Angiotensin II activates phosphatidylinositol 3-kinase in vascular smooth muscle cells.

Abstract

Phosphatidylinositol 3-kinase (PI3K) is an important component of the signal transduction systems activated by tyrosine kinase receptors. It has not been established, however, whether PI3K is also an essential mediator for G protein-coupled receptors. The potential involvement of PI3K in G protein-linked angiotensin II (Ang II)-dependent signaling was assessed in a primary cell culture system of porcine coronary artery smooth muscle cells (SMCs). Treatment of quiescent SMCs with Ang II (10(-5) to 10(-8) mol/L) resulted in a dose-dependent activation of PI3K when assayed in vivo and in vitro. The Ang II receptor antagonists losartan and PD123319 were used to establish that Ang II stimulates PI3K through the Ang II type-1 (AT1) receptor. Immunofluorescent microscopy revealed that Ang II (10(-6) mol/L) stimulated the translocation of p85, the regulatory subunit of PI3K, from the perinuclear region to distinct foci throughout the cell within 15 minutes.
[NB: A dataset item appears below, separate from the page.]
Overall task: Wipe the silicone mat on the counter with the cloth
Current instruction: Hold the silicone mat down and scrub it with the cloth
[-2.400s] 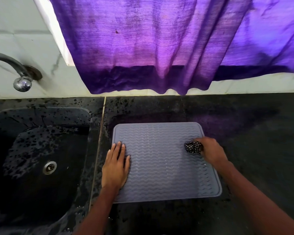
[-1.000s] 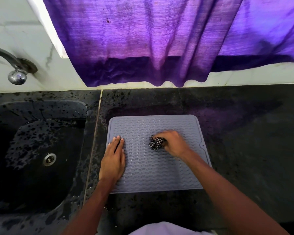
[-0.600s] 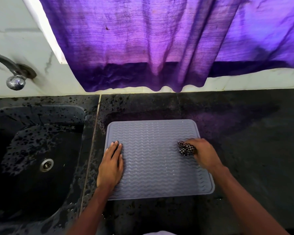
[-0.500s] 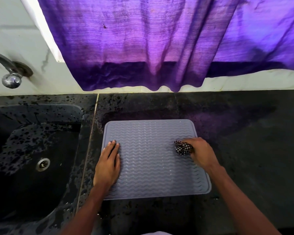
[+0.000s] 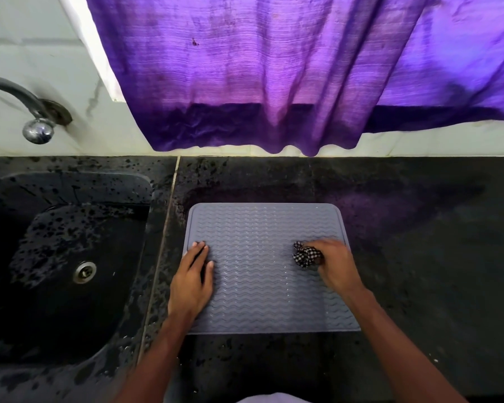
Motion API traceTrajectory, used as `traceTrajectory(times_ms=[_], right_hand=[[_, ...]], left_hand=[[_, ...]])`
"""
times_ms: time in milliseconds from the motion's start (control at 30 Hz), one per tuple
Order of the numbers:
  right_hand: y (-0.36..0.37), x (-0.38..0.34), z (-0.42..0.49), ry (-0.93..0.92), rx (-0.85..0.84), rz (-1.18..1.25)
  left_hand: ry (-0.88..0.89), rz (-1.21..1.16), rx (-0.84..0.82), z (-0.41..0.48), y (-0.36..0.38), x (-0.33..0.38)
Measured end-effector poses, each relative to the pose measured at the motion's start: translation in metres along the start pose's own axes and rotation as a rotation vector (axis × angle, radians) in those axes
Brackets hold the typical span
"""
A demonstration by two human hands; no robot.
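Now cloth [image 5: 305,254] is bunched, gripped in curled right hand [image 5: 336,267], pressed on mat [image 5: 262,286] directly under grip, near right edge. Mat is pinned by flat left hand [image 5: 191,282], well left of grip. Wiping is judged midway; strips beyond and behind grip judged undone.

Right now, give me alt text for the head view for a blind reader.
The right hand grips a bunched checkered cloth on the right side of a grey silicone mat, while the left hand lies flat on its left edge. A black sink sits to the left; a purple curtain hangs behind.
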State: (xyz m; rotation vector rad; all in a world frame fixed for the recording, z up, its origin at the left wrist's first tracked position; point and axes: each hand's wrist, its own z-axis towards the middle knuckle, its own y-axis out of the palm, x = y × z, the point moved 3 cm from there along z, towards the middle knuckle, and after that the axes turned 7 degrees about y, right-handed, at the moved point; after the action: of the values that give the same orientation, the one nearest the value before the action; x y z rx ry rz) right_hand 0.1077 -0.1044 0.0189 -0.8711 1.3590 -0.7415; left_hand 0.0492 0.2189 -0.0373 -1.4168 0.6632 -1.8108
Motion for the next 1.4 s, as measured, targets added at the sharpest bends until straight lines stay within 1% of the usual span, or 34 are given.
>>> traceTrajectory(times_ms=[100,167,267,333,400,533,633,800,900,1033,1167,1300,1400], right_hand=[[0.015,-0.015,-0.001,0.006,-0.040,-0.048],[0.013,-0.016,0.004,-0.019,-0.091,-0.009],[0.010,-0.016,0.008,-0.061,-0.103,0.027],[0.022,-0.022,0.003,-0.043,-0.118,-0.044],[0.032,-0.029,-0.001,-0.001,-0.118,-0.107],[0.032,-0.036,0.003,0.022,-0.069,-0.069],[0.032,-0.049,0.001,0.046,-0.029,-0.099],[0.035,-0.063,0.004,0.031,-0.042,-0.072],[0.044,-0.076,0.002,0.014,-0.067,-0.134],[0.041,-0.080,0.007,0.001,-0.053,-0.092],[0.048,-0.086,0.005,0.016,-0.032,-0.132],[0.052,-0.091,0.006,0.007,-0.038,-0.080],[0.057,-0.101,0.003,-0.002,-0.042,-0.099]], left_hand=[[0.002,-0.005,-0.005,-0.001,-0.001,-0.001],[0.009,-0.006,-0.009,-0.002,-0.002,-0.001],[0.010,-0.014,-0.021,-0.002,-0.003,-0.001],[0.010,-0.015,-0.017,-0.002,-0.003,-0.001],[0.013,-0.020,-0.011,-0.001,-0.004,-0.001],[0.015,-0.045,-0.011,-0.002,-0.005,-0.002],[0.002,-0.057,-0.009,-0.001,-0.006,0.000],[0.001,-0.069,-0.005,0.000,-0.008,0.000],[0.001,-0.083,0.001,0.000,-0.009,0.002],[-0.004,-0.097,0.006,0.000,-0.011,0.002],[0.001,-0.102,0.007,0.000,-0.010,0.001],[0.000,-0.121,0.003,0.000,-0.009,-0.001],[-0.005,-0.128,-0.005,0.000,-0.009,-0.001]])
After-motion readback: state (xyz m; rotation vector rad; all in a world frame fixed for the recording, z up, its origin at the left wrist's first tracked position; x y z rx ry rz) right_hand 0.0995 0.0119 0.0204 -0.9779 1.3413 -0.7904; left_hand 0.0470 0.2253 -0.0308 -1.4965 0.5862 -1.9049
Western blot analysis of p85 subcellular distribution demonstrated that p85 concentrations were also increased within 15 minutes in the membrane fraction and concomitantly decreased in the cytoskeletal and nuclear fractions. These changes in PI3K location and activity were paralleled by increased tyrosine phosphorylation of p85. A potential correlation between angiotensin-mediated PI3K activation and SMC growth was found using LY294002, a specific inhibitor of PI3K, which blocked the increase in DNA and RNA synthesis as well as cellular hyperplasia generated by Ang II (10(-6) mol/L) stimulation of quiescent SMCs. These data indicate that PI3K may operate as a mediator of vascular SMC growth after stimulation with Ang II.